But, I do know I can take the heat and humidity from a few months down in Fort Leonard Wood, Missouri. Wouldn't volunteer for it again though!


----------



## cnsper (Sep 20, 2012)

Yes and did. The settlers did it before us and a lot of those south of the border still do it today along with many of the indian reservations in that area.

BTW, the west is not without water, you just need to know how to find it. Cactus is a source that can keep you alive. Some of the water is just below the surface in the desert areas if you know how to find it.

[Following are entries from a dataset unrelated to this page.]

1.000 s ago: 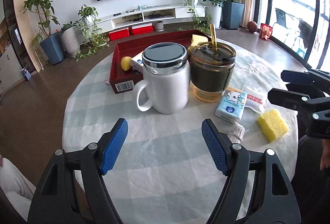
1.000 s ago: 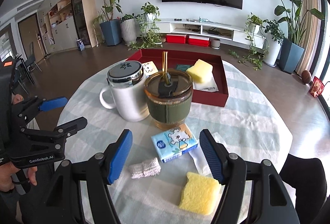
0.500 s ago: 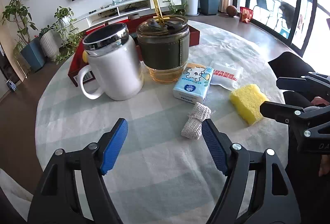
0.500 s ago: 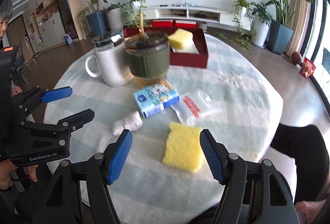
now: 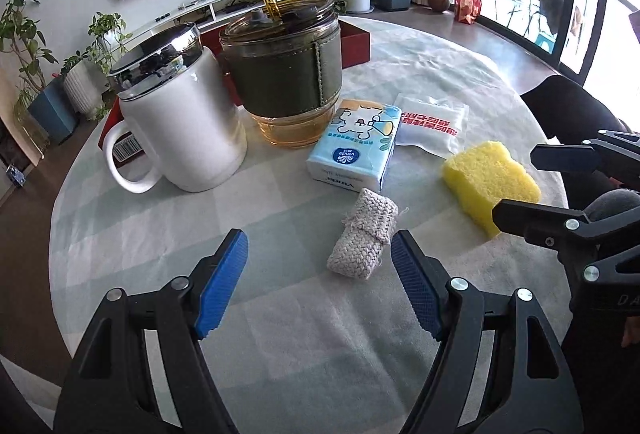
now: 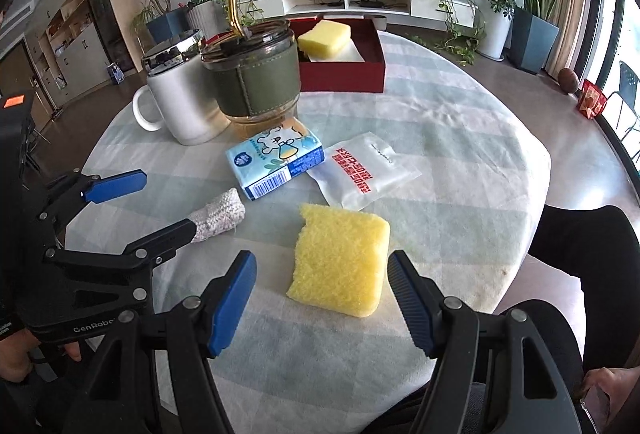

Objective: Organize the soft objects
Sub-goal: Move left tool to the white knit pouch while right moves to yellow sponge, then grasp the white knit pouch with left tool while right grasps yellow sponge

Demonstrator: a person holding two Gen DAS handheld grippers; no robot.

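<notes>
A folded knitted cloth point(image 5: 363, 238) lies on the checked tablecloth just ahead of my left gripper point(image 5: 318, 254), nearer its right finger; the jaws stand open and empty. A yellow sponge point(image 6: 341, 259) lies flat between the tips of my right gripper point(image 6: 322, 274), whose jaws are open and apart from it. The same sponge point(image 5: 490, 181) shows in the left wrist view, and the cloth point(image 6: 218, 215) in the right wrist view. A blue tissue pack point(image 5: 355, 146) and a white sachet point(image 5: 434, 123) lie behind them.
A white lidded mug point(image 5: 180, 118) and a glass cup with a green sleeve and straw point(image 5: 286, 70) stand behind the soft things. A red tray point(image 6: 362, 74) at the far side holds another yellow sponge point(image 6: 324, 37). The table edge and a person's dark-clad leg point(image 6: 588, 246) are at the right.
Both grippers have come down and closer to the table. The knitted cloth now sits near my left fingertips and the yellow sponge between my right ones. Jaws stay as wide as before.
</notes>
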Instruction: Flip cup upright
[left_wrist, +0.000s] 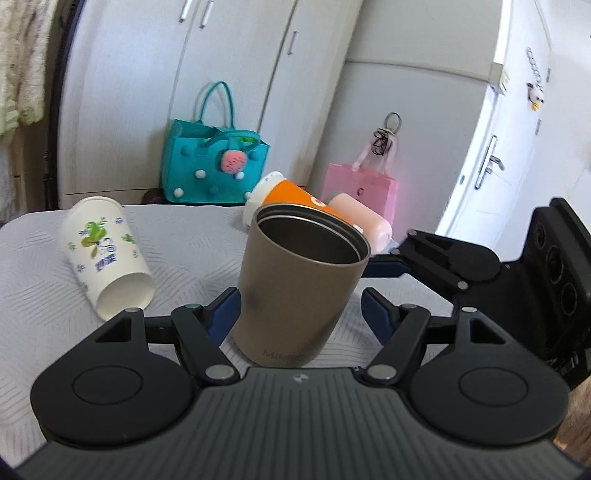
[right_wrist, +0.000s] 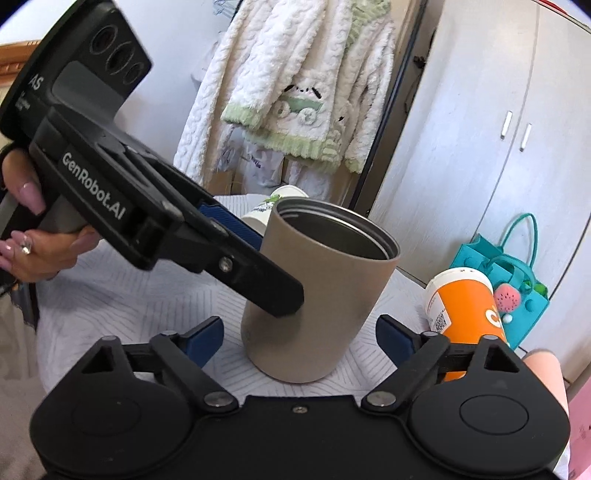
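Two spread-wide grippers, left (left_wrist: 299, 314), right (right_wrist: 297, 341), flanking upright matte cylindrical tumbler (left_wrist: 299, 288)

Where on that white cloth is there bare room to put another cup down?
Bare cloth lies between the fallen paper cup and the tan tumbler. Behind the tumbler it is crowded: orange cup and pink bottle.

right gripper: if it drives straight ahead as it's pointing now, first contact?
Most likely the tan metal cup, standing upright between the open fingers of the right gripper. The left gripper already flanks that cup from the side, so depth permitting, contact there follows.
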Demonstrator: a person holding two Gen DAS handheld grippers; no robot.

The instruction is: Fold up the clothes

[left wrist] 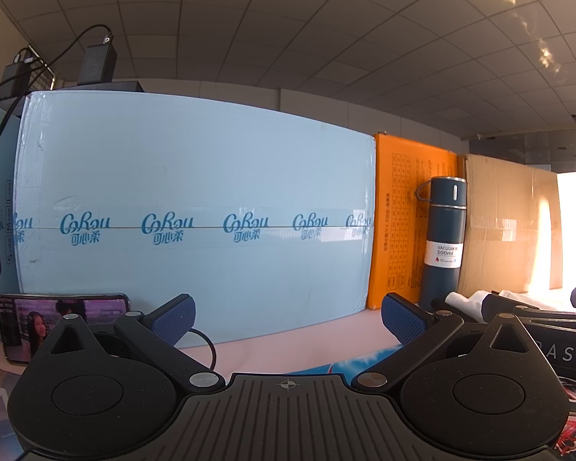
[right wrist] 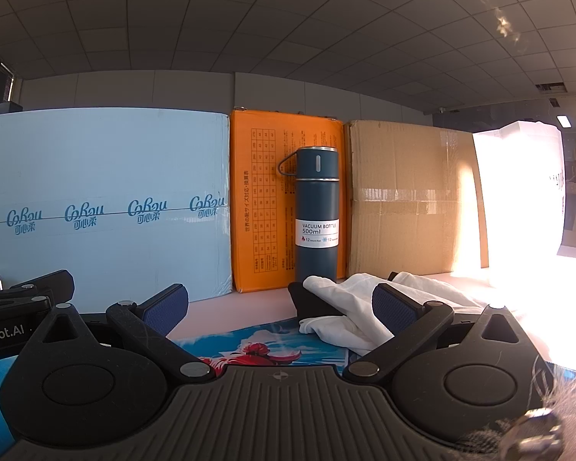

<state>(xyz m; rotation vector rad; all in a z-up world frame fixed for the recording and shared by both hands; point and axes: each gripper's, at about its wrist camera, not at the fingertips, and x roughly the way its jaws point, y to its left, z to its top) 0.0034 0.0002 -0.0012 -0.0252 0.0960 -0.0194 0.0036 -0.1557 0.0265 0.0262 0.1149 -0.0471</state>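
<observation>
Currently both claws, left [left wrist: 286, 317] and right [right wrist: 280, 305], are standing wide and holding nothing. White cloth [right wrist: 349, 307] is lying crumpled at centre right on the counter [right wrist: 242, 307]; being soft and light, it is probably best pinched at an edge.

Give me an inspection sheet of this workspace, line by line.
Surface: pink tabletop with a printed mat at the near edge.
Job's things: white garment crumpled, unfolded, lying over a black item.
Clutter: vacuum bottle upright; phone propped, screen on.
Grippers: left gripper open, empty; right gripper open, empty, near the garment.
Cables: black cable behind the left gripper; adapters atop the blue box.
Surroundings: orange box, cardboard box, tiled ceiling.
</observation>
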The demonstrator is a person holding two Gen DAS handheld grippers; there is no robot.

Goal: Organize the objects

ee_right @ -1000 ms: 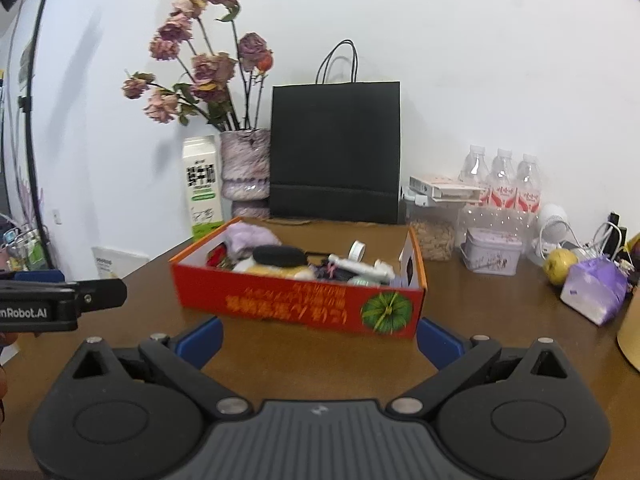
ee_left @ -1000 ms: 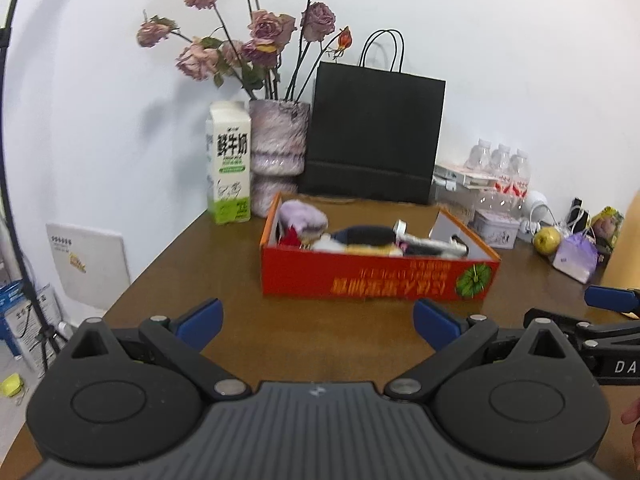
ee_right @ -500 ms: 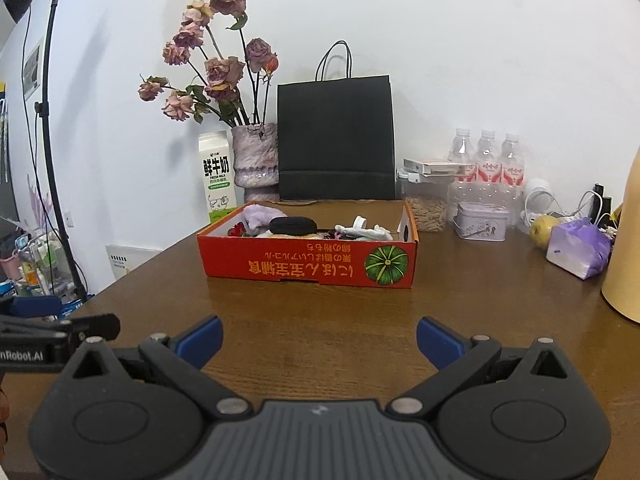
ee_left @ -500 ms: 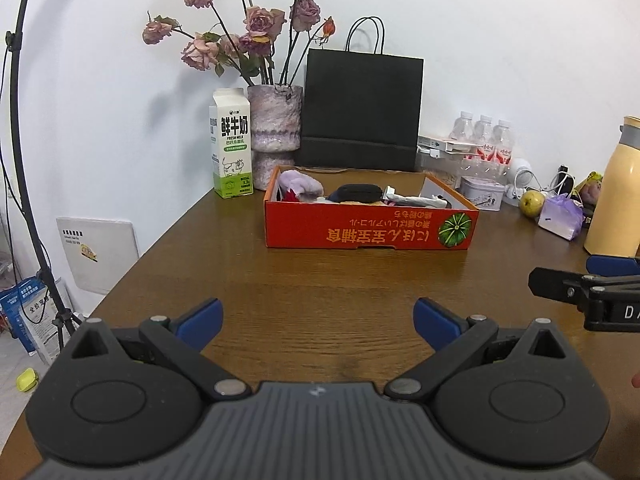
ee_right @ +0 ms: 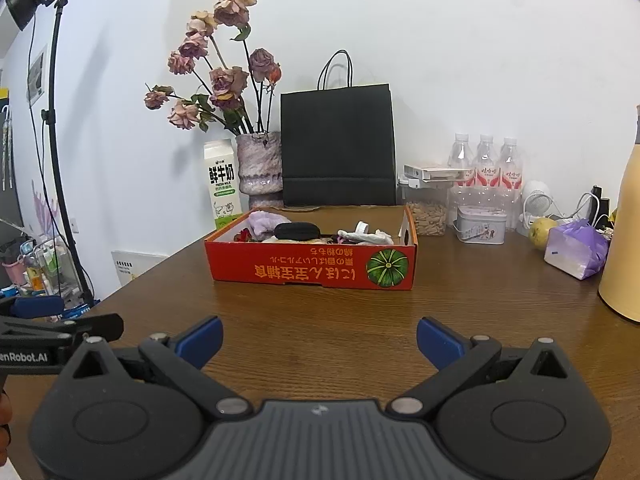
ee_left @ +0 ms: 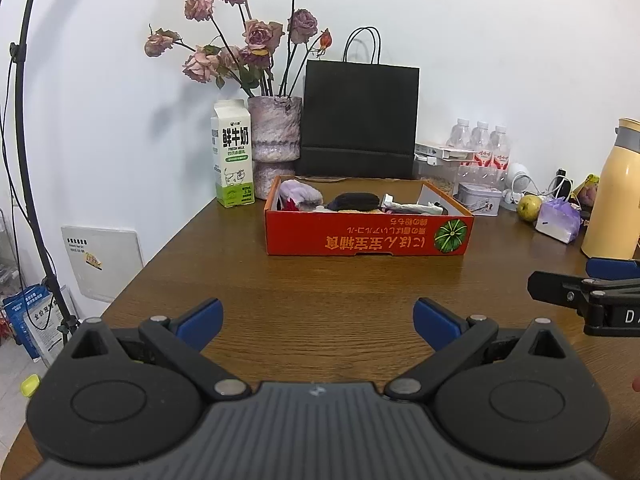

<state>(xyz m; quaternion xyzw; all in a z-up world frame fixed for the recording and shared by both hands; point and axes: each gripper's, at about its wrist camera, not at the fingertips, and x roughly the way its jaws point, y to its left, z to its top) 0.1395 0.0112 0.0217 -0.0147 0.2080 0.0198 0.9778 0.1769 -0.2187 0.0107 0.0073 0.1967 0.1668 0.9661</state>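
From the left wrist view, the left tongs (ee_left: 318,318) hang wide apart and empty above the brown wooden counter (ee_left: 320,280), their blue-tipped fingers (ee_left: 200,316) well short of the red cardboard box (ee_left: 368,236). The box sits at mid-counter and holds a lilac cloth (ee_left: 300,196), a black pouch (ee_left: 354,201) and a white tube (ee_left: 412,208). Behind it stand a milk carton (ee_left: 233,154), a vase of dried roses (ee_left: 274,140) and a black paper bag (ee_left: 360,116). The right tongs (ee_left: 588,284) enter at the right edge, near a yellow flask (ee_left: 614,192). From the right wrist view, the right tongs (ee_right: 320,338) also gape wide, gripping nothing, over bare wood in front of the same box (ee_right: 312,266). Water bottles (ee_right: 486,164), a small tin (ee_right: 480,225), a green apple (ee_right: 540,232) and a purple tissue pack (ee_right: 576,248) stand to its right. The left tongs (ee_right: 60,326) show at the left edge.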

AC has made wimps out of many of us. I did not have it until I was 26 and now 20 years later I am once again living without it. Makes it easier to work outside.


----------



## hiwall (Jun 15, 2012)

> As a die-hard Minnesotan, I would take -40* over the heat


I spent 50 years freezing in Minnesota. I figure it will take 50 more down here just to thaw out!


----------



## d_saum (Jan 17, 2012)

Well.... I definitely prefer the cooler weather over the hot stuff, but I can definitely get by with no AC. I will openly admit though, that I am a wuss when it comes to having the AC cranked up. I've been spoiled for a good long while now, and take advantage of it all that I can because one day, I might not be able to use it.  That being said though.. I can absolutely handle the heat and humidity, I just despise it when I'm all sweaty and sticky... unless I'm on the boat with a beer in my hand.. :cheers:

Living in NC, I think this is a sweet spot. The summers can be a little toasty and humid, but overall, the weather is pretty dang good here. A lot of water sources, decent rainfall, and mild winters.. that's an epic win in my book!


----------



## musketjim (Dec 7, 2011)

Just returned from Fla. temps. in 90's and super humid. Arrived back home and temps. in the 90's and super dry. But of course in about 6-7 months I'll be complaining about -60's. I guess I'd complain if you hung me with a new rope. Natives and later trappers and miners survived up here without electricity. Someone would survive but it would weed out a lot of folks.


----------



## LincTex (Apr 1, 2011)

machinist said:


> I would miss the power in my shop,..... and even welding with the use of a small generator. Also have a 200 amp Miller stick welder that is gasoline powered and can be a generator also.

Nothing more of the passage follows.